Work to complete :: Retype verbatim the lines of the listing, from the very first through the line with "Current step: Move".

Given records ::
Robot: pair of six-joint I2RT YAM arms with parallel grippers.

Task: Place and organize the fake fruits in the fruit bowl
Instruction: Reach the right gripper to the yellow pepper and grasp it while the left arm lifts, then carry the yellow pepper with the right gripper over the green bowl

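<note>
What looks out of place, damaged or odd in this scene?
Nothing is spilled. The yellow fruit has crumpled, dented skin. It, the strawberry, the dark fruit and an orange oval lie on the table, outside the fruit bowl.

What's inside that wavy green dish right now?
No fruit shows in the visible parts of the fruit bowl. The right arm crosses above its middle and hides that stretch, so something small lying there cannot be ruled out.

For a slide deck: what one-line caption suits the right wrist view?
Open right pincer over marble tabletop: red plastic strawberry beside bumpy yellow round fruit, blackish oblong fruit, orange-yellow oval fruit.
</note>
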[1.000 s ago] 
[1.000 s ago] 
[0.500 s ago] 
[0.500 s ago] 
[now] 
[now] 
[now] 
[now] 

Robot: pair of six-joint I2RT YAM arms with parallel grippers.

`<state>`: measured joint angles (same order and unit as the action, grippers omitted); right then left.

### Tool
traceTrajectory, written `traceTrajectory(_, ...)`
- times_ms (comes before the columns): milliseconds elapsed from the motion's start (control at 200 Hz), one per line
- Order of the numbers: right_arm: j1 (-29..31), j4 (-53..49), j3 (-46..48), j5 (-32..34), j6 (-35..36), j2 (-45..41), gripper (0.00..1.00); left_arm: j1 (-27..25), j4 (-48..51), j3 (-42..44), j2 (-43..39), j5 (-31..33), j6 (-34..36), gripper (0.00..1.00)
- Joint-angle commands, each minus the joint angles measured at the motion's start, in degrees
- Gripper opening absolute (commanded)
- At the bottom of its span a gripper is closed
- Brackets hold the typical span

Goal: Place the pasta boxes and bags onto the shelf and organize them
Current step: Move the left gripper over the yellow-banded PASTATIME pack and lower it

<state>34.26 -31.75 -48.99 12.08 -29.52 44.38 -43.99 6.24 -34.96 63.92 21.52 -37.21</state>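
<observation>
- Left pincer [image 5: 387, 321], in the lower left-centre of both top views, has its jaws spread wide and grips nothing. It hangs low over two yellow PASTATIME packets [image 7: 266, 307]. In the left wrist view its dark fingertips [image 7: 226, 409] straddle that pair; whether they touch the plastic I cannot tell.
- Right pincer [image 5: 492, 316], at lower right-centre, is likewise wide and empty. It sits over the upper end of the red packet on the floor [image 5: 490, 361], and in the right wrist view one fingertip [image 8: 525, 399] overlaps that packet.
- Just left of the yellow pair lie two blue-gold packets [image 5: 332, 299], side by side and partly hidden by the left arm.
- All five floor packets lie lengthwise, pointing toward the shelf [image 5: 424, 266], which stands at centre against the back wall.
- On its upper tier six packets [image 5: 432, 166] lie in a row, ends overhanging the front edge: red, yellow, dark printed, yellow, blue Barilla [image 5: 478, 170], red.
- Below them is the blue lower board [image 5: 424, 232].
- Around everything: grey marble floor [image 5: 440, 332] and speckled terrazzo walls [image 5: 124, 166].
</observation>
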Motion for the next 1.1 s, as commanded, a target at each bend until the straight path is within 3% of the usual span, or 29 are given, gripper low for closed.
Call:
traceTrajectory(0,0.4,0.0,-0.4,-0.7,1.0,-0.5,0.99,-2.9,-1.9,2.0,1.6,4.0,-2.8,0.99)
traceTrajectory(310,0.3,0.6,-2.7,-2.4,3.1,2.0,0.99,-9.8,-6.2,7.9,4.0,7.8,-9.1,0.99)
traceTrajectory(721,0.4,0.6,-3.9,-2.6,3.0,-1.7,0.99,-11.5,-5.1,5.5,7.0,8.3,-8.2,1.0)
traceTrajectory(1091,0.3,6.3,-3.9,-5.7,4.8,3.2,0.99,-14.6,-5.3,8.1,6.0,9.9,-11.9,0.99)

Exercise response ::
Robot: pair of six-joint I2RT YAM arms with parallel grippers.

Task: Place and organize the fake fruits in the fruit bowl
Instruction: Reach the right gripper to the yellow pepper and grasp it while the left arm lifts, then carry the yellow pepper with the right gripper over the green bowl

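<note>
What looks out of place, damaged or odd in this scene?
Nothing is spilled. The yellow fruit has crumpled, dented skin. It, the strawberry, the dark fruit and an orange oval lie on the table, outside the fruit bowl.

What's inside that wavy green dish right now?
No fruit shows in the visible parts of the fruit bowl. The right arm crosses above its middle and hides that stretch, so something small lying there cannot be ruled out.

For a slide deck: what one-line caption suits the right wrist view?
Open right pincer over marble tabletop: red plastic strawberry beside bumpy yellow round fruit, blackish oblong fruit, orange-yellow oval fruit.
</note>
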[1.000 s ago] 
[1.000 s ago] 
[0.500 s ago] 
[0.500 s ago] 
[now] 
[now] 
[now] 
[now] 

Robot: pair of six-joint I2RT YAM arms with parallel grippers.

`<state>`: measured joint angles (same order and unit as the action, grippers omitted); right then left.

### Tool
traceTrajectory, written `traceTrajectory(_, ...)`
- times_ms (comes before the columns): milliseconds elapsed from the motion's start (control at 200 Hz), one per line
- Order of the numbers: right_arm: j1 (-29..31), j4 (-53..49), j3 (-46..48), j5 (-32..34), j6 (-35..36), j2 (-45..41), gripper (0.00..1.00); left_arm: j1 (-27..25), j4 (-48..51), j3 (-42..44), j2 (-43..39), j5 (-31..33), j6 (-34..36), gripper (0.00..1.00)
- Joint-angle commands, each minus the joint angles measured at the motion's start, in degrees
- Gripper opening absolute (commanded)
- At the bottom of its span a gripper is closed
- Brackets hold the typical span

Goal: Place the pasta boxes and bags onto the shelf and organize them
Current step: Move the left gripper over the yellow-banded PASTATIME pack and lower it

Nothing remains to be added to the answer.